Mounted on the outside of the International Space Station (ISS), ECOSTRESS uses a radiometer to measure thermal infrared energy emitted from Earth’s surface. It was specifically designed to gather insight into the health of vegetation, but it can also measure the “skin temperature” of Earth’s land surfaces. The unique orbit of the ISS enables ECOSTRESS to capture data at different times of day, as opposed to the regular (usually midday) observations made by many Earth-observing satellites. The sensor has a resolution of about 70 by 70 meters per pixel, about the size of a football field.

NASA Earth Observatory image by Joshua Stevens, using data courtesy of Kerry Cawse-Nicholson/NASA/JPL-Caltech and the ECOSTRESS science team.

10 Comments on "Extreme Heat in Death Valley Monitored by ECOSTRESS on Space Station"

  1. There is no space station liars. It’s funny the space station is supposedly about a football field long and its 250 miles high. That would be 1,300,000 ft away. Somewhere in that range. And a large passenger jet in approximately 200 feet long and they travel at 30,000 ft. You can barely see the darn thing. And you expect people with common sense to beleive we can see the fake space station 250 miles away….lmbo 😂😂😂😂😂🤣🤣

  2. Thanks for the wonderful news (sarc). In twenty years, maybe our orbiting observatories will pinpoint gigafactories on the moon.
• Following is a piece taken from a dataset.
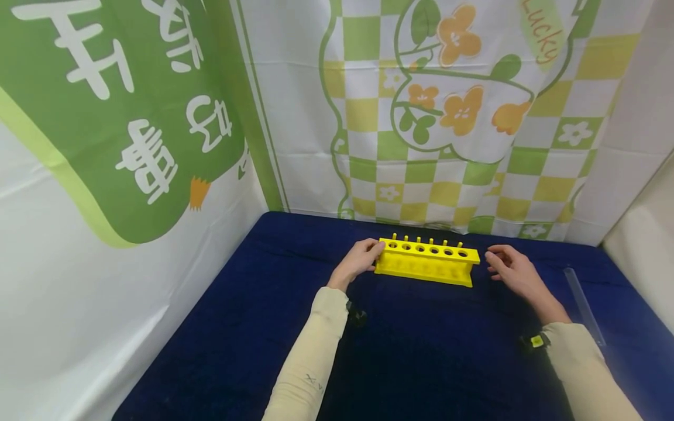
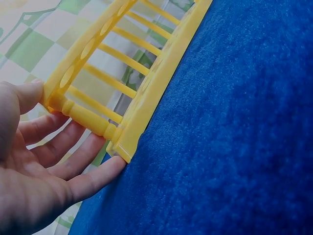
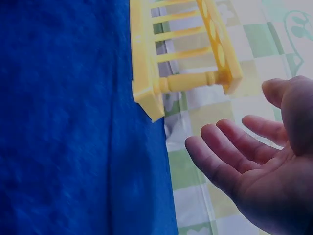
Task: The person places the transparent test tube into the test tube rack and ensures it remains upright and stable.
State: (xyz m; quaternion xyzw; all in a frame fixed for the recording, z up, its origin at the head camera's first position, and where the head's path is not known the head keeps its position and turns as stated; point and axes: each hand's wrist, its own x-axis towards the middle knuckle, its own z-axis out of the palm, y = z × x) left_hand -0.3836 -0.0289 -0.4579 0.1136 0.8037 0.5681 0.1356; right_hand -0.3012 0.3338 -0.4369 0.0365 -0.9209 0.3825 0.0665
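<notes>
A yellow test tube rack point(image 1: 426, 266) stands at the back of the dark blue cloth, with a row of round holes along its top and thin pegs behind. My left hand point(image 1: 360, 257) holds the rack's left end. In the left wrist view, the thumb point(image 2: 30, 95) lies against the top plate while the fingers point(image 2: 88, 155) reach around the end post and the base. Just off the right end, my right hand point(image 1: 513, 269) is apart from the rack. The right wrist view shows its fingers point(image 3: 220, 156) loosely bent with nothing in them.
A long clear strip or tube point(image 1: 584, 307) lies on the blue cloth point(image 1: 221, 327) to the right, beyond my right forearm. Behind the rack hangs a checked, flower-printed curtain point(image 1: 411, 181). A white and green printed curtain point(image 1: 105, 193) closes off the left side.
</notes>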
That way, we can dig for the resources to create the clean energy capacity to actually slow global warming.

  3. This report could have been more interesting if numerical data had been presented.
    I would appreciate such information presented in a succinct, grammatically correct English.

  4. Jeff… Your logic is flawed. Educate yourself a bit, before going on a “the ISS doesn’t exist” rant. Having been part of launching every component from US soil since 2000, the ISS IS very real..

    Satellites much smaller than the ISS, are also visible. The solar panels on the ISS, catch enough sunlight after sunset, or just before sunrise (sun already visible at 250 miles up), to make it the third brightest object in the sky.

  5. Robert McHenry | August 23, 2020 at 3:36 pm | Reply

    Jeff needs to download the ISS app on android. Shows where it will pass over. We watch it all the time. You can see the sun reflecting off of it. Where are all the intelligent people these days.

  6. Jeff don’t need no steenking EVIDENCE.
    EVIDENCE is worldly + SATANIC !!!

  7. There is a legend at the bottom of the map. It is in Celsius though!

  8. 118 degrees Farenheit, for anyone else who doesn’t understand colors or legends.
    Wow… I guess “they’re” succeeding.

  9. Cookie monster | August 23, 2020 at 9:26 pm | Reply

    Jeff needs help.

  10. Gregory Phillip Dearth | August 24, 2020 at 12:21 pm | Reply

    Poor Jeff. He would rather remain delusional than investigate this claim and be potentially proven wrong. What you need is a 12 inch telescope with a good tracking mount, the ISS app on a smart phone, and knowledge on how I use both. Then he could clearly SEE with his own eyes the ISS. I did this with the MIR decades ago. It was pretty cool.

    If the cost of such equipment is an issue, one can simply Google amateur astronomer images of the ISS and see the plethora of captures. Some of the crispest images are when the ISS is silougheted against the disc of the Sun.

    The proof is in the math, of course. The predictive power of the ISS app, whereby it precisely predicts when and where to look, should be sufficient for anyone with the ability to think in abstract concepts.

    The mathematics based on the spherical Earth and the planets, satellites, and other bodies in our solar system would ONLY work if the mainstream (consensus) view of our solar system was absolutely correct.

    That is, all of the predictions of planet positions and satellite flyovers wouldn’t work if flat-Earthers and ISS deniers were right. The fact that these predictions work so precisely is absolute proof they are wrong.